GRACIE L. JONES, Appellant,
v.
LILY F. NIELSEN, ET AL, Respondents.No. 22242-2-I. The Court of Appeals of Washington, Division One.
May 22, 1989. *226 Peter M. Hebert and Theodore M. Rosenblume, for appellant.
Peter Parsons, Stuart R. Dunwoody, and Davis, Wright & Jones, for respondents.
PEKELIS, J.
Gracie L. Jones appeals from the summary judgment dismissal of her will contest petition, alleging that the trial court erred in determining that her failure to issue citations to all legatees pursuant to RCW 11.24.020 compelled dismissal of her action as a matter of law. She contends that the trial court should have made a CR 19(b) determination of whether the nonjoined legatees were indispensable parties. We agree and remand for such a determination.
The relevant facts are undisputed.

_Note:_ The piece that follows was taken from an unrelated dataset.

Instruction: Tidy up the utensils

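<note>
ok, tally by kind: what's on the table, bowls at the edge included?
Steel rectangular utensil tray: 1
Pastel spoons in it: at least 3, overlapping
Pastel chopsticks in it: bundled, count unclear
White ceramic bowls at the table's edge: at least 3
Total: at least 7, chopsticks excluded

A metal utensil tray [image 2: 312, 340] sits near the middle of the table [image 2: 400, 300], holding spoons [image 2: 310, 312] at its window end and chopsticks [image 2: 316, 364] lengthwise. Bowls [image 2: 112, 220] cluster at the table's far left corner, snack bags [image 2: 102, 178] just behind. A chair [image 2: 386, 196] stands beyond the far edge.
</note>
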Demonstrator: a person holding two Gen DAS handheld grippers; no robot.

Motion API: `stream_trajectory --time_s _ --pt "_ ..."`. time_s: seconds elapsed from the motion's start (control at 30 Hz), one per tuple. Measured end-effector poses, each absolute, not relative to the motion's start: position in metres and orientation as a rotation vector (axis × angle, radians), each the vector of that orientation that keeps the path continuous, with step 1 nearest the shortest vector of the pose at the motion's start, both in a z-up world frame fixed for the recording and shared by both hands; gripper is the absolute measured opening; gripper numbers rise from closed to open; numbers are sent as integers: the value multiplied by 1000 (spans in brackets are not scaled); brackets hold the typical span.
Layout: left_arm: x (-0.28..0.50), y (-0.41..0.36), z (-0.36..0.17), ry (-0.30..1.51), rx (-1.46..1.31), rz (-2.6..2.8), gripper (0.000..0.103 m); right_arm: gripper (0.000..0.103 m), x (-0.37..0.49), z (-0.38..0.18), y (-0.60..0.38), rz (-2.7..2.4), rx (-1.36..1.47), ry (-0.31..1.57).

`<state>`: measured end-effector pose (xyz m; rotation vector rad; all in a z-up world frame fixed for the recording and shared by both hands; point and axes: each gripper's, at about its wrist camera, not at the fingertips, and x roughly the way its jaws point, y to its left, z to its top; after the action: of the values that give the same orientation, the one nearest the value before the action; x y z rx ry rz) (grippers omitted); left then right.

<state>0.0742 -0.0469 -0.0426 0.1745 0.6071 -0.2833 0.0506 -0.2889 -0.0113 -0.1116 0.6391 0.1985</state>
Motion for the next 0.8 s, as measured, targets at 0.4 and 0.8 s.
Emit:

A document alleged to be the Last Will and Testament of Laverne W. Van Dyke was executed on June 6, 1986, and was admitted to probate February 25, 1987, upon the petition of Lily F. Nielsen, executrix. On June 24, 1987, within the 4-month limitation period set forth by RCW 11.24.010, Gracie L. Jones filed a petition to contest Van Dyke's will. In this original petition, no respondents were named and the record does not reflect which, if any, legatees were personally issued citations. Jones filed an amended petition on July 23, 1987, which named all the individual legatees as well as the executrix of the estate as respondents. Jones served 20-day summonses and copies of the amended petition on each of the individual legatees, and on the executrix.
*227 However, three charitable institution legatees, Children's Orthopedic Hospital, Salvation Army and Millionair Club were neither named as parties nor issued citations upon the filing of either petition. Jones had sent them copies of her original petition by certified mail, return receipt requested. The return receipts indicate that Salvation Army and Millionair Club received the petition on June 24, 1987. The return receipt for Children's Orthopedic Hospital indicates a mailing date of June 23, 1987, and that Children's Orthopedic Hospital received it, but does not show a receipt date.[1]
Each of the three charitable legatees would receive 5 percent of the residue of Van Dyke's estate under the June 6, 1986, will. They would similarly receive 5 percent of the residue under an October 18, 1985, will that Jones asserts is truly Van Dyke's Last Will and Testament. Although the trial court found that because of this their interests would not be directly affected by the outcome of the will contest, it nevertheless concluded that the three charitable institution legatees were necessary parties under RCW 11.24.020 and that Jones' failure to serve them constituted inexcusable neglect precluding a CR 15(c) amendment to her petition. Thus, it dismissed Jones' will contest with prejudice.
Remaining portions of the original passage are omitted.